As promised,here is more info on [2]
If you apply the NotAuthorizedException patch in the previous mail, and you add
the following in file.Flush(true); in FSIndexOutput.Dispose like this:
protected override void Dispose(bool disposing)
{
if (disposing)
{
parent.OnIndexOutputClosed(this);
// only close the file if it has not been closed yet
if (isOpen)
{
IOException priorE = null;
try
{
base.Dispose(disposing);
}
catch (IOException ioe)
{
priorE = ioe;
}
finally
{
isOpen = false;
file.Flush(true);
IOUtils.CloseWhileHandlingException(priorE, file);
}
}
}
}
... and you comment out the FSync method of the class , which turned out to be
the source of the problem for me:
protected virtual void Fsync(string name)
{
//IOUtils.Fsync(Path.Combine(m_directory.FullName, name), false);
}
... the previous program have the same behavior in both 32-bit and 64-bit
implementations: "access denied" which suggests that we need to catch that
exception in more than one place.
Be careful: start with an empty directory before you're running it! Once files
are corrupted, there is no recovery from it.
To be continued.
Vincent
From: Shad Storhaug [mailto:[email protected]]
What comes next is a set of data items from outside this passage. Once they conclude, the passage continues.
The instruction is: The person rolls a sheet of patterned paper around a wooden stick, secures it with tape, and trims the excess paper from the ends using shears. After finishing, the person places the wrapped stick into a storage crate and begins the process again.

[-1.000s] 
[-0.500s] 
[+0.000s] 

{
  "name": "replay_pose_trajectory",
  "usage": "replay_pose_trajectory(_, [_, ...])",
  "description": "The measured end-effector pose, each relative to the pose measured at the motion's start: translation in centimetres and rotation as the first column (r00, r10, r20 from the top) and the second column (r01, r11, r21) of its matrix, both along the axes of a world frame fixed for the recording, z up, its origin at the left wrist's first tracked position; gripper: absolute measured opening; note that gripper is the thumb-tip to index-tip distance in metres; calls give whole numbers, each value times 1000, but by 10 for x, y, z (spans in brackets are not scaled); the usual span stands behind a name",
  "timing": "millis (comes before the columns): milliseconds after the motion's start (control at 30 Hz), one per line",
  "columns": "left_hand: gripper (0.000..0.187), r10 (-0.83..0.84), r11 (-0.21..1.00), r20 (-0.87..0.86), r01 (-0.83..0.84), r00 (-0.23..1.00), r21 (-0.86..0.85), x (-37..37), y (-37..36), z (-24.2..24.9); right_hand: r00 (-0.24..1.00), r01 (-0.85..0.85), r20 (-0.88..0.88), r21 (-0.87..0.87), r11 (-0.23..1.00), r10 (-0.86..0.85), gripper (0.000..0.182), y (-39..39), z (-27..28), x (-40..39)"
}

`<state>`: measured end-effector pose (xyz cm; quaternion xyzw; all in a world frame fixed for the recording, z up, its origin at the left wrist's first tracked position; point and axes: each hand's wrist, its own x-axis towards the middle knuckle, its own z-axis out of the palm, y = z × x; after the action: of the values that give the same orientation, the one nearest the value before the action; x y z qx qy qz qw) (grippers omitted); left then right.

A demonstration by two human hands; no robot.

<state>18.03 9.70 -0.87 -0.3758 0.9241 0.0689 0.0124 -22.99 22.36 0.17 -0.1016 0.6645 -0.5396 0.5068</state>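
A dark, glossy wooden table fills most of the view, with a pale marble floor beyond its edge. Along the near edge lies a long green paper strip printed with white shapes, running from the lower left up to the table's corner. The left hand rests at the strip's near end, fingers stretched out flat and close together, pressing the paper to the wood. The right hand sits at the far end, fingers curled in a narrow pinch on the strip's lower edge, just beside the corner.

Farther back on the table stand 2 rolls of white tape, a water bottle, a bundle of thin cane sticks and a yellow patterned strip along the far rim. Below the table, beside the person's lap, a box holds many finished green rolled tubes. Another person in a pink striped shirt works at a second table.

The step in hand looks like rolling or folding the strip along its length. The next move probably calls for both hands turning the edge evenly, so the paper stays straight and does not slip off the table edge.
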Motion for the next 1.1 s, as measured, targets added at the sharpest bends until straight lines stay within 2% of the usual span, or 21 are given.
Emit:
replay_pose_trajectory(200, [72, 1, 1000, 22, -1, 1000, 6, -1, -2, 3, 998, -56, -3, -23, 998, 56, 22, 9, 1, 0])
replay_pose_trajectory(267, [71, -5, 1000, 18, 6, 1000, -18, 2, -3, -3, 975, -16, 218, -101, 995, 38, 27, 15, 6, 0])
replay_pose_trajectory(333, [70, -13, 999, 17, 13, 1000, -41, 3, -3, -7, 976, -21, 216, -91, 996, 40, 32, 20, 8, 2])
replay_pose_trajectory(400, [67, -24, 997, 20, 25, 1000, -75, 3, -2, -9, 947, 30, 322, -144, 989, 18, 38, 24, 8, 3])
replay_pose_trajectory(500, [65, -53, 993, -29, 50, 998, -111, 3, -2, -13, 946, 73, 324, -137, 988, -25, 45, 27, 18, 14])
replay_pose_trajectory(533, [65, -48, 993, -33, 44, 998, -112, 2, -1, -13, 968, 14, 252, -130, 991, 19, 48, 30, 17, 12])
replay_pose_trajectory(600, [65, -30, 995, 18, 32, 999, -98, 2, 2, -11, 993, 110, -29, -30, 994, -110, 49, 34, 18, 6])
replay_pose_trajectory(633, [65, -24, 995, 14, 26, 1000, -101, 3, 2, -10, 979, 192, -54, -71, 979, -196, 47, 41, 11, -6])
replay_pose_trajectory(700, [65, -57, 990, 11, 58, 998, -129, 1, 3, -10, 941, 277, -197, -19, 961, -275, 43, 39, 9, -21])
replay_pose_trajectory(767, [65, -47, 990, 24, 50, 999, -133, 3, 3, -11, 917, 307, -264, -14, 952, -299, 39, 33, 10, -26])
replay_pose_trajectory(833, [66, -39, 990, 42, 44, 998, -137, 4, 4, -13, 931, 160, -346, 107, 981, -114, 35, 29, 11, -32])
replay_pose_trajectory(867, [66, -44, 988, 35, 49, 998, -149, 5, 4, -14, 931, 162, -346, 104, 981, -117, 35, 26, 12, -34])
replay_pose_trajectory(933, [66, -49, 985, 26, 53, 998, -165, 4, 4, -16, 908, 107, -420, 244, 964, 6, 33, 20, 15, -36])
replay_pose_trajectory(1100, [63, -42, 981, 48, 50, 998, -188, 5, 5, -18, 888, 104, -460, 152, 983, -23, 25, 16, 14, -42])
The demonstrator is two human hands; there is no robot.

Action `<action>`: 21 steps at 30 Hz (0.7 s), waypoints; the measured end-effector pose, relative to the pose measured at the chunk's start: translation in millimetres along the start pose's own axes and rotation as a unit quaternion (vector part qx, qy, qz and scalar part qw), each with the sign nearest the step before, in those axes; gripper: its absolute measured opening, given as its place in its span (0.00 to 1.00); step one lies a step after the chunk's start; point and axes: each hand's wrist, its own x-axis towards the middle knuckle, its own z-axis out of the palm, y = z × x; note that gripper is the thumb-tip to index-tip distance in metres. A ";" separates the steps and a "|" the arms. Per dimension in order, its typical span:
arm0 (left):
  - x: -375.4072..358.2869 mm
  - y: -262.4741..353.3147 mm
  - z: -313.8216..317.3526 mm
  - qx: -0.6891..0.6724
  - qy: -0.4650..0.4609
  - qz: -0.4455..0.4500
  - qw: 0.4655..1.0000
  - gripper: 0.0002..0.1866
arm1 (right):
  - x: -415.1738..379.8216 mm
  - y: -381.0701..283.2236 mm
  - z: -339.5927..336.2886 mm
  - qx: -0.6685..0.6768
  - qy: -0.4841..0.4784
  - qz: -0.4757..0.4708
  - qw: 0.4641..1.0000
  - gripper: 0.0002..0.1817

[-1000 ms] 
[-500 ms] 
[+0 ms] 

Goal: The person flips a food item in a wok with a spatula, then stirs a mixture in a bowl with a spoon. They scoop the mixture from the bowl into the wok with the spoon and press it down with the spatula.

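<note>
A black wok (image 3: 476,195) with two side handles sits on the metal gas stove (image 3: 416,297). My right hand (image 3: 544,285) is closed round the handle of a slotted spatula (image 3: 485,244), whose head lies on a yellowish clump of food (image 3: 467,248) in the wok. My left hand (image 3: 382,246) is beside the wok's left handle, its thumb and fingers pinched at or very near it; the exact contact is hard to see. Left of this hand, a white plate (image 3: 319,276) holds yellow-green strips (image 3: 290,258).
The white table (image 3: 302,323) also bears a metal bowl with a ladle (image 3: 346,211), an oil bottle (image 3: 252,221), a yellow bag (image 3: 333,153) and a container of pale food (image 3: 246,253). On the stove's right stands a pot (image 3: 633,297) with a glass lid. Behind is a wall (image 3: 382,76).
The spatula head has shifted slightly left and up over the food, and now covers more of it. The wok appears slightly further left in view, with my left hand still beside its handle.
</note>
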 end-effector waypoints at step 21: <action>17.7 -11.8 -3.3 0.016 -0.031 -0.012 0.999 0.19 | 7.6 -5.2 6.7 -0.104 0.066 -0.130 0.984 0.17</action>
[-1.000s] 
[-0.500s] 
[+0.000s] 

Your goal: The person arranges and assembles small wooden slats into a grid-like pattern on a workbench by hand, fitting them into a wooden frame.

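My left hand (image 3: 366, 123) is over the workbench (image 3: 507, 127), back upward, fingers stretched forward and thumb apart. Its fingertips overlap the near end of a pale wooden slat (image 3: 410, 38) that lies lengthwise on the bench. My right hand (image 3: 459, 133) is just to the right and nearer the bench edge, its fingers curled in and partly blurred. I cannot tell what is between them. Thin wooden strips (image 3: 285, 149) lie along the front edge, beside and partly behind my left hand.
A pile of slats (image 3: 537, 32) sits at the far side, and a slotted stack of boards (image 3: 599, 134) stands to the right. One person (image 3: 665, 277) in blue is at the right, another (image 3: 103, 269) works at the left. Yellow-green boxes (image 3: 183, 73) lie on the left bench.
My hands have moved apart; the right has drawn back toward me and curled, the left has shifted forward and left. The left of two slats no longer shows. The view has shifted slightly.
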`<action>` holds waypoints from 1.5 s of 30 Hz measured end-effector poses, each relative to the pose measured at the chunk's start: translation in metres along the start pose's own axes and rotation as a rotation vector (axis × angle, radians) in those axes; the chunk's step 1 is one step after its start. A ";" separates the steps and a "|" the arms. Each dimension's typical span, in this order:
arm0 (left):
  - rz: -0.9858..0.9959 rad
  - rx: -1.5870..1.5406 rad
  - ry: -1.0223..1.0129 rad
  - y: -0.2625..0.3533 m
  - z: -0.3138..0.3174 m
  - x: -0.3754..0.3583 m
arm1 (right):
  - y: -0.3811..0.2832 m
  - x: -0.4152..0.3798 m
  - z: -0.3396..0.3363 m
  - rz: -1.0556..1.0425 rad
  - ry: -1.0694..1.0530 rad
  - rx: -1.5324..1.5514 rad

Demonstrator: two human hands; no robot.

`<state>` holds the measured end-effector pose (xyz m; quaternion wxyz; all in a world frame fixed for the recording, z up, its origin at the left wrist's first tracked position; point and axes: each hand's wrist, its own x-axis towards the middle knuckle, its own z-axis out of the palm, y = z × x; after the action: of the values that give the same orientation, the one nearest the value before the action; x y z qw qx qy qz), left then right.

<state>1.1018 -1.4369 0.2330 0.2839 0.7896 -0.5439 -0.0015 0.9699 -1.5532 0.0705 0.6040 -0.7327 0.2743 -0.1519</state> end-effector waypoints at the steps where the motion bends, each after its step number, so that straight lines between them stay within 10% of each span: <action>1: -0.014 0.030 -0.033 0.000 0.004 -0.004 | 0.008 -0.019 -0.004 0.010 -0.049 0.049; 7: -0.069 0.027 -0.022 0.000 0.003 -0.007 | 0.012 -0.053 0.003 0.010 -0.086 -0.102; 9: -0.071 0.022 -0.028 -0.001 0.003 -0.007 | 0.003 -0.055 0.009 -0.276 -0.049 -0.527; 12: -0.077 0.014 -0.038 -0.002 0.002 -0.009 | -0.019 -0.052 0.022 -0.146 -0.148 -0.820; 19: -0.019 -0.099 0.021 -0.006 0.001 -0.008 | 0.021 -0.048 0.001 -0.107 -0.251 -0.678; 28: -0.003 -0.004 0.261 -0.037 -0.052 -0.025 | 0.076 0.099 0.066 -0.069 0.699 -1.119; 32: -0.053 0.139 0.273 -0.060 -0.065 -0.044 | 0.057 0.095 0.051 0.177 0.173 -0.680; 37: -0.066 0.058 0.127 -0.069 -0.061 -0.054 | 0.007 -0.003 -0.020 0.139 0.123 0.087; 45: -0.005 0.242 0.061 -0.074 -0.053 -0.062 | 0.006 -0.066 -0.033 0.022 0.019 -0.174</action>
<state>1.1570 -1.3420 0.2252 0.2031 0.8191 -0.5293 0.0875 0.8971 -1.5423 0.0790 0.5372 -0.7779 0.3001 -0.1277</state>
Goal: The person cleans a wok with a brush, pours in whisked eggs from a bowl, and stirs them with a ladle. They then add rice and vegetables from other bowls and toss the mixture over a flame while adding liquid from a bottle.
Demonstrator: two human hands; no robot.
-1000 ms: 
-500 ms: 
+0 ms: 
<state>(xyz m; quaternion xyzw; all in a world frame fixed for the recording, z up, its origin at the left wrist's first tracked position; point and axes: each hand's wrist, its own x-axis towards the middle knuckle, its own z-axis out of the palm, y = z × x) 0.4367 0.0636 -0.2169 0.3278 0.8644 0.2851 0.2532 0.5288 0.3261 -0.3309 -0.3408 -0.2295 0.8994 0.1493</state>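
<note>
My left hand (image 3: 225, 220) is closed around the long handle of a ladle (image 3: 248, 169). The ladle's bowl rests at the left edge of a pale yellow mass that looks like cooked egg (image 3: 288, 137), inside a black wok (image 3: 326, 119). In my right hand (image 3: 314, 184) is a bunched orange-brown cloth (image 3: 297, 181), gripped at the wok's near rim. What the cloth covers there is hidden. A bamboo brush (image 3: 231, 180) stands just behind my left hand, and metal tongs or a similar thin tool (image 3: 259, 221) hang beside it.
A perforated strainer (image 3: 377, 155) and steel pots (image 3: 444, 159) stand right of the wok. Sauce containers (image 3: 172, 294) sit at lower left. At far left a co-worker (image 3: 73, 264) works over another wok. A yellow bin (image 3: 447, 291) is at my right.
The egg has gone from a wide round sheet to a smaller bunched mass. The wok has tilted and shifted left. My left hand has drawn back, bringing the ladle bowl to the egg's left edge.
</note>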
Sent: Thursday, July 06, 2017 11:32 PM
To: Van Den Berghe, Vincent <[email protected]>
Cc: [email protected]
Subject: Debugging Help Requested
Vincent,
If you have the time, I'd appreciate your assistance with a fix for a
long-standing concurrency bug. I have been putting together wrapper console
application for the various utilities that ship with Lucene and discovered that
2 of them are non-functional because of this bug, but on the upside is now
there is a reliable way to reproduce it. I suspect the bug is also causing some
of the random test failures that we are seeing on certain FSDirectory
implementations.
I have pushed the WIP application to my local repository
(https://github.com/NightOwl888/lucenenet/tree/cli/src/tools/lucene-cli). It
only runs on .NET Core and in Visual Studio 2015 Update 3. I don't think it
makes sense to support .NET framework for this utility since .NET Core will run
side-by-side with .NET Framework anyway.
You can run a specific commands directly on the command line or in Visual
Studio 2015. There is a server that needs to be started first, and then a
client that connects. The problem seems to be the server.
Command Line
dotnet lucene-cli.dll lock verify-server 127.0.0.4 10
dotnet lucene-cli.dll lock stress-test 3 127.0.0.4 <THE_PORT>
NativeFSLockFactory F:\temp2 50 10
Note the port is dynamically chosen by the server at runtime and displayed on
the console.
Visual Studio 2015
In Visual Studio 2015, you can just copy everything after "dotnet
lucene-cli.dll" and paste it into the project properties > Debug > Application
Arguments text box. Do note I am not sure if those options are optimal (or even
if they may be causing the issue).
What I Have Found
When the client calls the server, the server locks on LockVerifyServer.cs line
129
(https://github.com/NightOwl888/lucenenet/blob/cli/src/Lucene.Net/Store/LockVerifyServer.cs#L129).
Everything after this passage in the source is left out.